Arent those such as echo, var_dump, print_r ? In other words, functions that output something. They are in fact binary safe if we take a look at my first example. Makes no sense to me to implement some binary-safe and binary-unsafe functions for output. Or just use some as they are in std lib in C and write some completely new functions.
The short answer to "why" is simply history.
PHP was originally written as a way to script C functions so they could be called easily while generating HTML. Therefore PHP strings were just C strings, which are a set of any bytes. So in modern PHP terms we would say nothing was binary-safe, simply because it wasn't planned to be anything else.
Early PHP was not intended to be a new programming language, and grew organically, with Lerdorf noting in retrospect: "I don’t know how to stop it, there was never any intent to write a programming language […] I have absolutely no idea how to write a programming language, I just kept adding the next logical step on the way."
Over time the language grew to support more elaborate string-processing functions, many taking the string's specific bytes into account and becoming "binary-safe". According to the recently written formal PHP specification:
As to how the bytes in a string translate into characters is unspecified. Although a user of a string might choose to ascribe special semantics to bytes having the value \0, from PHP's perspective, such null bytes have no special meaning. PHP does not assume strings contain any specific data or assign special values to any bytes or sequences.
As a language that has grown organically, there hasn't been a move to universally treat strings in a manner different from C. Therefore functions and libraries are binary-safe on a case-by-case basis.
Fist Example from Question
Your first example is a confusing because the error message is the part that's terminating on the null character not because the string is being handled incorrectly by the array. The original code you posted with the error message follows:
$array = array("index-of-an-array" => "value");
$string = "index-of\0-an-array";
echo $array[$string];
Notice: Undefined index: index-of in
Note, the error message above has been truncated index-of due to the null character, the array is working as expected because if you try it this way it will work just fine:
$array = array("index-of\0-an-array" => "value");
$string = "index-of\0-an-array";
echo $array[$string];
The error message correctly identified the that the two keys were wrong, which
they are
"index-of\0-an-array" != "index-of-an-array"
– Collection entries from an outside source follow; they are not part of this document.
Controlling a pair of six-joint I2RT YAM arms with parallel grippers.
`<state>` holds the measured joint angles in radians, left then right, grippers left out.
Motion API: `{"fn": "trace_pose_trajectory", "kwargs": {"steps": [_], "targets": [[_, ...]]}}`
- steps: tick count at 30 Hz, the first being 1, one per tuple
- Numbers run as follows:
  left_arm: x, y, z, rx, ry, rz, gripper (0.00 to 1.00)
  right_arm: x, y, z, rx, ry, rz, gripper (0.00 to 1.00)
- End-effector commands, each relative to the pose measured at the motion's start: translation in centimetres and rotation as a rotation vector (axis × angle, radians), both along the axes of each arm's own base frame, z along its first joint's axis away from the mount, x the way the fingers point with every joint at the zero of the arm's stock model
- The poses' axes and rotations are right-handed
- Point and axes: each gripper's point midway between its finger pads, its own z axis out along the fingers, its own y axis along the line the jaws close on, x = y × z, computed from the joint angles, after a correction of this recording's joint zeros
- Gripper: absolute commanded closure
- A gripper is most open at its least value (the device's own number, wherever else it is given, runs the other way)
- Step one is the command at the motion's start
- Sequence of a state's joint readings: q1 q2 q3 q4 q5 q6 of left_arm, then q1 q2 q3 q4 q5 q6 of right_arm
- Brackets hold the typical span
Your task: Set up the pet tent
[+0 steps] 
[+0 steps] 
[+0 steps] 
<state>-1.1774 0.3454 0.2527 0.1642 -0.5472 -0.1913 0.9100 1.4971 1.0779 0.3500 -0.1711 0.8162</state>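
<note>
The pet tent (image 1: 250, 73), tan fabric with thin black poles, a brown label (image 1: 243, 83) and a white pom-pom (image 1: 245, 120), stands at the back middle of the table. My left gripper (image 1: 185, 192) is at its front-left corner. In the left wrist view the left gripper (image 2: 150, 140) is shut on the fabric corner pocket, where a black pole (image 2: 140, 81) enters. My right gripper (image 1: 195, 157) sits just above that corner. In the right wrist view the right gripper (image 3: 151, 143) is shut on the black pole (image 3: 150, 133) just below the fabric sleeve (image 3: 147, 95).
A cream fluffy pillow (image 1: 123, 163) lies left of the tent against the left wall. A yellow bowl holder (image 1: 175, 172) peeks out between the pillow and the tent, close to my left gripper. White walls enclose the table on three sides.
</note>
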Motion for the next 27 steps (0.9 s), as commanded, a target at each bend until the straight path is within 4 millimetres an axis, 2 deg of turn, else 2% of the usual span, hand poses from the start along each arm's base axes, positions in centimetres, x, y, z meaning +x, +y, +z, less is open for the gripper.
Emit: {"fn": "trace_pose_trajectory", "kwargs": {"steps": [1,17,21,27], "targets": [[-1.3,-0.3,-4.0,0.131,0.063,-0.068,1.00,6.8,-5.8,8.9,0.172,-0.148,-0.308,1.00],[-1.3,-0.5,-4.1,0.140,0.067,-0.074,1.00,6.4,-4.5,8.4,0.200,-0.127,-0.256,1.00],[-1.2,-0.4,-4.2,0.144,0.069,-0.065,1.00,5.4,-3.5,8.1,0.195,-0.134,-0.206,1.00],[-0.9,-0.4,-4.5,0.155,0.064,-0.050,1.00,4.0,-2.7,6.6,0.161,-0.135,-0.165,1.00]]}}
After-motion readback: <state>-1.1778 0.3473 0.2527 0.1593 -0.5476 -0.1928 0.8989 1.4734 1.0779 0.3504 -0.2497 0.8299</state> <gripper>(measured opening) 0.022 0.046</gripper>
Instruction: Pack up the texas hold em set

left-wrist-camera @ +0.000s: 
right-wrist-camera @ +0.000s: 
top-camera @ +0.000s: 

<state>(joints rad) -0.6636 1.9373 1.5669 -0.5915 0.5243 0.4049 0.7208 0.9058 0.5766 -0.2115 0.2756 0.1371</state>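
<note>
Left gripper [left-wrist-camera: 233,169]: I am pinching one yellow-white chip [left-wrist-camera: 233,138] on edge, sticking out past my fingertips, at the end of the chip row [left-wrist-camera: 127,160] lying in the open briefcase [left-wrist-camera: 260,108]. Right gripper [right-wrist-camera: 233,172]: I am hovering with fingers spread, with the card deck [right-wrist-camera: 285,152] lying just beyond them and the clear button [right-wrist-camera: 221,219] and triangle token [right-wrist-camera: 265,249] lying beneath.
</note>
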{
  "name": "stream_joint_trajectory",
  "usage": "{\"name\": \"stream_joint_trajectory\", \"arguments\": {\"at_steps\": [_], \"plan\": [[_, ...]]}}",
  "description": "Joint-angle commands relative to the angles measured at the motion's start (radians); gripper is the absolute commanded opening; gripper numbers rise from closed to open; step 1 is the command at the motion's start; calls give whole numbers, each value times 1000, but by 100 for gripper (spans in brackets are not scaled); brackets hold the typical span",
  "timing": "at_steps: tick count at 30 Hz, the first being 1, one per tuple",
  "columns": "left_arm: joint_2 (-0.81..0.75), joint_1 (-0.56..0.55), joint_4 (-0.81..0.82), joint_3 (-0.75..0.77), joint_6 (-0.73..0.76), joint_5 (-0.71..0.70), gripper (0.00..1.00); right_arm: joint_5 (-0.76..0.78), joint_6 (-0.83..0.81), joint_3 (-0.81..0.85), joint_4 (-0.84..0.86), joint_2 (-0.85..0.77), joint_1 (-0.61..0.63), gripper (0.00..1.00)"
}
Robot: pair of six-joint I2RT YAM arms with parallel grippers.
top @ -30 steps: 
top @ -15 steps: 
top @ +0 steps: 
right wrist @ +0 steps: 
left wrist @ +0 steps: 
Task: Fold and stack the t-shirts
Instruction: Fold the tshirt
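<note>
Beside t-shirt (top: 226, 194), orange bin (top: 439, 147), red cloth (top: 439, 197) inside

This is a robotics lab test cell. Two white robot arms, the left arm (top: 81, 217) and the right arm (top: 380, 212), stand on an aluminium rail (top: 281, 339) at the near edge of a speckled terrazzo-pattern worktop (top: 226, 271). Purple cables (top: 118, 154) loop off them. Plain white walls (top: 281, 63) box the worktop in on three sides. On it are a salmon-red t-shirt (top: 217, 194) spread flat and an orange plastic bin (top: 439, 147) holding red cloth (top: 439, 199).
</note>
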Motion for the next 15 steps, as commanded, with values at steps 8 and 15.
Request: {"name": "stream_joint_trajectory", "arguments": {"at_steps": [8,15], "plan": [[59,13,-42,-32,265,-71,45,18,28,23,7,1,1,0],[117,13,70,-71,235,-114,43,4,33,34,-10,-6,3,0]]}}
The problem is that the error message printed out everything up to the null character. If that's the case then it might be considered a bug by some.
Second Example is starting plumb the depths of PHP :)
I've added some code to it so we can see what's happening
<?php
class Foo {
public $index_public;
protected $index_prot;
private $index_priv;
function __construct() {
$this->index_public = 0;
$this->index_prot = 1;
$this->index_priv = 2;
}
}
$foo = new Foo();
$array = (array)$foo;
print_r($foo);
print_r($array);
//echo $array["\0Foo\0index_of_an_array2"];//This prints 2
//echo $foo->{"\0Foo\0index_of_an_array2"};//This fails
var_dump($array);
echo array_keys($array)[0] . "\n";
echo $array["\0Foo\0index_priv"] . "\n";
echo $array["\0*\0index_prot"] . "\n";
The above codes output is
Foo Object
(
[index_public] => 0
[index_prot:protected] => 1
[index_priv:Foo:private] => 2
)
Array
(
[index_public] => 0
[*index_prot] => 1
[Fooindex_priv] => 2
)
array(3) {
'index_public' =>
int(0)
'\0*\0index_prot' =>
int(1)
'\0Foo\0index_priv' =>
int(2)
}
index_public
2
1
The PHP developers choose to use the \0 character as a way to split member variable types. Note, protected fields use a * to indicate that the member variable may actually belong to many classes. It's also used to protect private access ie this code would not work.
echo $foo->{"\0Foo\0index_priv"}; //This fails
but once you cast it to an array then there is no such protection ie this works
echo $array["\0Foo\0index_priv"]; //This prints 2
Is there any reason for this behavior/implementation?
Yes. On any system that you need to interface with you need to make system
calls, if you want the current time or to convert a date etc you need to talk
to the operating system and this means calling the OS API, in the case of Linux
this API is in C.
PHP was original developed as a thin wrapper around C quite a few languages
start out this way and evolve, PHP is no exception.
Is there any reason for this behavior/implementation?
In the absence of any backwards compatibility issues I'd say some of the choices are less than optimal but my suspicion is that backwards compatibility is a large factor.
But I still do not understand why the language is designed this way?
Backwards compatibility is almost always the reason why features that people don't like remain in a language. Over time languages evolve and remove things but it's incremental and prioritized. If you had asked all the PHP developers do they want better binary string handling for some functions or a JIT compiler I think a JIT might win which it did in PHP 7. Note, the people doing the actual work ultimately decide what they work on and working on a JIT compiler is more fun than fixing libraries that do things in seemingly odd ways.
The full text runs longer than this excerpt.